Actually, our first meeting was decades earlier. When I was six, my father, a son of immigrants who rose from poverty to prominence in our city, brought me to Mayor Koch’s Statue of Liberty Centennial celebration. I have a recollection of being introduced to you, already as familiar a celebrity as the mayor himself. I was allowed to stay out late to watch the fireworks, as I assume you did too. I hope that you never forget that night, never forget the values that the statue represents.
Today, I represent the Statue of Liberty and Ellis Island, part of my melting pot district in which people feel adrift, floating away from the rest of the country.
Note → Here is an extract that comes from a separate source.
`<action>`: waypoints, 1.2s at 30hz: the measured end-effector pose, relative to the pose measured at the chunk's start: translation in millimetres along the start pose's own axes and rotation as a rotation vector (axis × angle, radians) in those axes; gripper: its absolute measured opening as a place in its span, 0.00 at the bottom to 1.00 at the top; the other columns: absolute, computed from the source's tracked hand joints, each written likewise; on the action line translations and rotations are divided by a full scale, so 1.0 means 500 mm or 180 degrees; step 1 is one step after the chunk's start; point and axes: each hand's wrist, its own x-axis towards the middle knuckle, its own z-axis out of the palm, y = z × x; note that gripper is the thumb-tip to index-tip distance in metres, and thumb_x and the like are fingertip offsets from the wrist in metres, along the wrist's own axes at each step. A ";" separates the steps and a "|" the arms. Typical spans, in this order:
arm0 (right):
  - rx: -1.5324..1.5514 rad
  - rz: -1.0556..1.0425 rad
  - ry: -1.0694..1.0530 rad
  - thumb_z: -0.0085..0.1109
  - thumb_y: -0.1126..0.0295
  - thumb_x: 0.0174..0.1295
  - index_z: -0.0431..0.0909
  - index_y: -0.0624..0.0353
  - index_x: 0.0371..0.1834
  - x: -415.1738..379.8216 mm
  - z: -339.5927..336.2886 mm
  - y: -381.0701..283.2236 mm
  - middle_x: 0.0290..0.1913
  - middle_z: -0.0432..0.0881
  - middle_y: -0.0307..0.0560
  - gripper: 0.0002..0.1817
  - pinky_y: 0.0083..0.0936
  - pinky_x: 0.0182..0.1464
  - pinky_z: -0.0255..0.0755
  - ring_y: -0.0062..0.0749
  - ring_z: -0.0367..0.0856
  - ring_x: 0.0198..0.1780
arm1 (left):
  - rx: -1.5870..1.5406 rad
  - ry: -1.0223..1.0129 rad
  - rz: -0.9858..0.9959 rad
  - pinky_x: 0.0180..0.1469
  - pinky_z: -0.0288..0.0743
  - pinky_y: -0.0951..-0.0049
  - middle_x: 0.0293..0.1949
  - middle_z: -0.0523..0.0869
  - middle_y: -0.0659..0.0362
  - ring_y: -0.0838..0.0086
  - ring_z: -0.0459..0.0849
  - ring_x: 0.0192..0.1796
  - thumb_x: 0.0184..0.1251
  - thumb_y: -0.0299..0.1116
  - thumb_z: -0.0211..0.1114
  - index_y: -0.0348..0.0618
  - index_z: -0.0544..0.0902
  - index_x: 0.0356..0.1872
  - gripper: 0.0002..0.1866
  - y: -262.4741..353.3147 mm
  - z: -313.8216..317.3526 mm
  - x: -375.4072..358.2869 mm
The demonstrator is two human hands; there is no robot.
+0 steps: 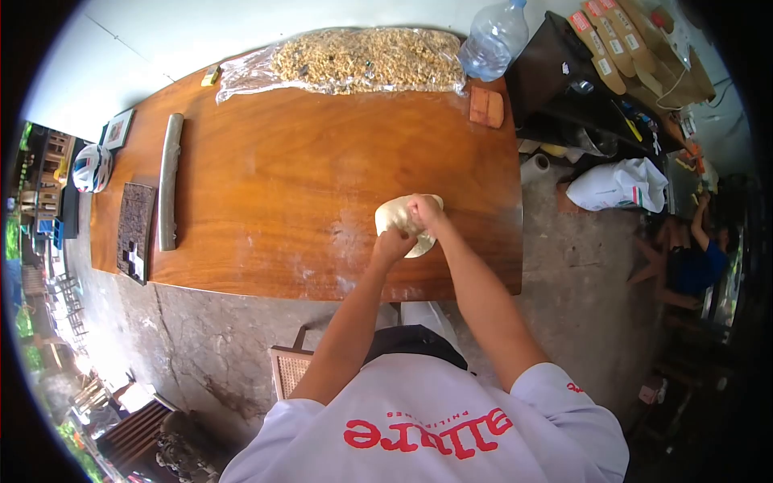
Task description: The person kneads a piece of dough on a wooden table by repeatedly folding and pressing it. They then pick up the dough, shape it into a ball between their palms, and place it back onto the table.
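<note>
- Small open-air food workshop / home bakery, semi-outdoor.
- Long wooden counter [266, 169], flour-dusted, w/ dough [400, 216] on it.
- Big plastic bag of nuts [354, 60], metal rolling pin [168, 181], water bottle [493, 36].
- Rough concrete floor [217, 346].
- Cardboard boxes [620, 40] stacked on a side shelf; trees & daylight at left edge.

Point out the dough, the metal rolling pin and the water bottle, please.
dough [394, 214], head view, its bare left part.
rolling pin [168, 181], head view, middle of the bar.
water bottle [493, 36], head view, its clear body.
</note>
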 end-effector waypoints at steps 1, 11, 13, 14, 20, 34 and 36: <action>-0.0255 -0.0108 -0.0195 0.51 0.65 0.58 0.69 0.52 0.13 0.003 0.000 0.039 0.13 0.66 0.35 0.15 0.24 0.15 0.47 0.20 0.59 0.12 | -0.0420 -0.0302 -0.0192 0.39 0.82 0.58 0.27 0.88 0.43 0.55 0.89 0.33 0.60 0.48 0.65 0.37 0.86 0.28 0.20 -0.004 -0.012 0.001; -0.1669 -0.0100 0.0157 0.51 0.69 0.57 0.80 0.66 0.21 -0.016 -0.063 0.254 0.21 0.78 0.48 0.14 0.31 0.29 0.67 0.31 0.75 0.25 | -0.0359 -0.2266 -0.1021 0.23 0.81 0.69 0.20 0.86 0.51 0.66 0.87 0.22 0.66 0.36 0.66 0.32 0.84 0.24 0.16 0.029 -0.060 -0.026; -0.2180 -0.0735 -0.0287 0.52 0.69 0.58 0.81 0.66 0.22 -0.002 -0.097 0.288 0.21 0.79 0.48 0.13 0.30 0.31 0.69 0.30 0.76 0.26 | -0.0464 -0.2135 -0.0284 0.21 0.79 0.69 0.19 0.84 0.51 0.66 0.85 0.20 0.68 0.42 0.65 0.32 0.83 0.23 0.21 0.055 -0.095 -0.053; -0.2467 -0.0459 -0.0454 0.52 0.68 0.59 0.82 0.66 0.23 -0.032 -0.082 0.244 0.22 0.79 0.48 0.14 0.29 0.32 0.69 0.29 0.76 0.27 | -0.0465 -0.2143 -0.0298 0.21 0.79 0.69 0.19 0.84 0.51 0.66 0.85 0.20 0.68 0.42 0.65 0.32 0.83 0.23 0.21 0.053 -0.091 -0.042; -0.2830 0.0577 -0.0817 0.53 0.56 0.65 0.85 0.63 0.37 -0.028 -0.070 0.192 0.36 0.87 0.51 0.20 0.34 0.47 0.75 0.40 0.84 0.40 | -0.1377 -0.1549 -0.1247 0.21 0.76 0.67 0.15 0.79 0.51 0.66 0.81 0.16 0.70 0.71 0.49 0.30 0.79 0.19 0.45 0.027 -0.024 0.002; -0.3629 0.1061 -0.0521 0.51 0.50 0.63 0.88 0.60 0.39 -0.030 -0.055 0.082 0.45 0.87 0.63 0.24 0.46 0.55 0.75 0.57 0.84 0.51 | -0.0222 -0.1117 -0.0829 0.41 0.80 0.56 0.15 0.80 0.39 0.51 0.87 0.29 0.70 0.77 0.39 0.26 0.84 0.18 0.53 0.024 -0.015 0.078; -0.3484 0.1135 -0.0316 0.50 0.51 0.63 0.87 0.63 0.40 -0.036 -0.049 0.078 0.47 0.86 0.66 0.25 0.47 0.56 0.75 0.59 0.84 0.53 | -0.0111 -0.0881 -0.0772 0.41 0.80 0.55 0.14 0.79 0.39 0.50 0.87 0.29 0.70 0.76 0.39 0.27 0.83 0.17 0.53 0.035 -0.011 0.074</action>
As president, it is your job to guide us back in, provide reassurance that all of us are in fact part of America.
Even more important, it is your sacred duty to make sure that the promise of Ellis Island and the Statue of Liberty—the welcoming shores, the unmatched opportunity, the belief in fairness and reliance on laws—are firmly secure in our government and our national identity.
For more than a century, they have been a beacon around the globe, and a source of strength across the nation.
To be clear, I will be shocked if my sons support you, or their grandmothers do. Or, to be honest, if I do. The chasm between your worldview and ours is too great. That is the way of democracy; sometimes we will not support the person in the White House or the party that controls Congress. But there is something in our country much more important than the outcome of any election. There is our nation itself. Whoever the president is, I desperately want my sons to grow up with the same faith in our United States—our path toward a more perfect union—that their grandmothers have, their mother has, and I have.
I am writing to urge you to preserve that faith; but please understand, with or without your cooperation, it will be preserved.